ポイントは「家主からの支援及び上海市・長寧区の協力」という箇所かと思います。そして、これを普通に推測しますと家賃の減免や補助金をもらうことなのではないかと思われます。現地メディアの報道でも、政府が高島屋の物件オーナーとの間を取り持って、家賃を大幅に減額できたのではないかとみています。そして、これは日本側の公式発表と内容も一致します。具体的にどの程度の減免を受けられるのかまではわからないのですが、2018年度の上海高島屋の赤字が6800万元であり、すくなくとも数千万元程度は減免を受けられるのではないかと紹介されています。

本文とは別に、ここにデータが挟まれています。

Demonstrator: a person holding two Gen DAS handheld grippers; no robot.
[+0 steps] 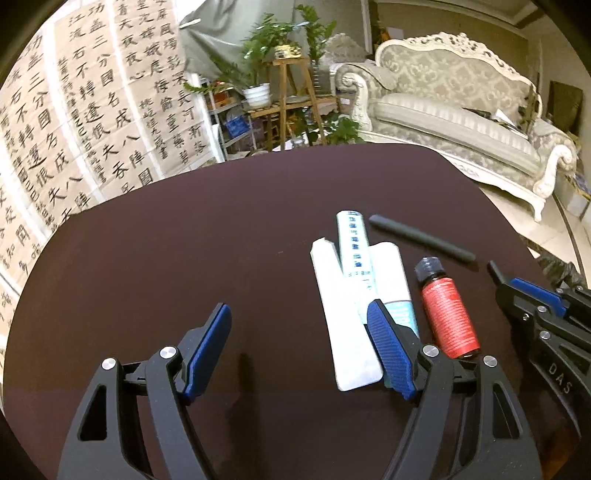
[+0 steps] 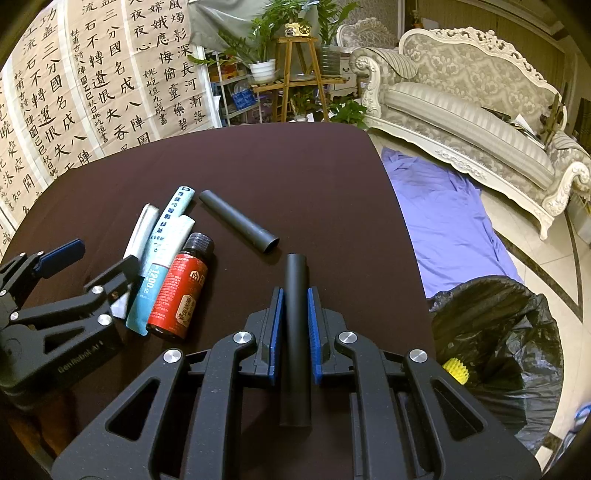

そして、物件オーナーは上海地産(集団)有限公司であり、この会社の100%株主が上海市国有資産監督管理委員会であります。国有資産監督管理委員会は国有企業を管理・監督する組織であり、要するにこれも政府と読み替えてもいいでしょう。ということは、表面的には家賃の減免であり、企業背景を見ると形を変えた補助金ともいえます。ただし、上海地産という会社もメディア報道で出ているだけで、本当にここなのかという確信は持てません。ということで、高島屋の有価証券報告書を見てみました。

上海高島屋の賃借先は上海古北(集団)有限公司となっています。なぜ現地報道では上海地産集団という名前が出てきたのでしょうか。この2社はどんな関係なのでしょうか。資本構造を調べてみました。

これを見ると上海古北集団は上海地産集団の傘下にあることがわかるので、中国メディアが上海地産集団と報道したのも分かります。とにかく、この資本構造を見ても分かるように、頂点にあるのは国有資産監督管理委員会、すなわち政府です。そういうことですので、高島屋のプレスリリースにあります「家主からの支援及び上海市・長寧区の協力」というのは上海市そのものからの支援と読み替えることもできるでしょう。

経営がそれほど順調ではなかったとはいえ上海高島屋というちょっとした規模の箱モノがなくなるのを上海市側が恐れたのでしょうか。あるいは、上海高島屋の後釜に入ろうとする企業が名乗り出なかった、あるいは条件が折り合わなかったのでしょうか。またそのうち記事になるかもしれないですね。

家賃が安くなるのは非常に助かりますが、売上を増やすのは自社で頑張らないといけない。実はこのあたりに対する味方は厳しい論調が少なくありません。これを成し遂げて初めて撤退するのをやめる価値があると言えるでしょう。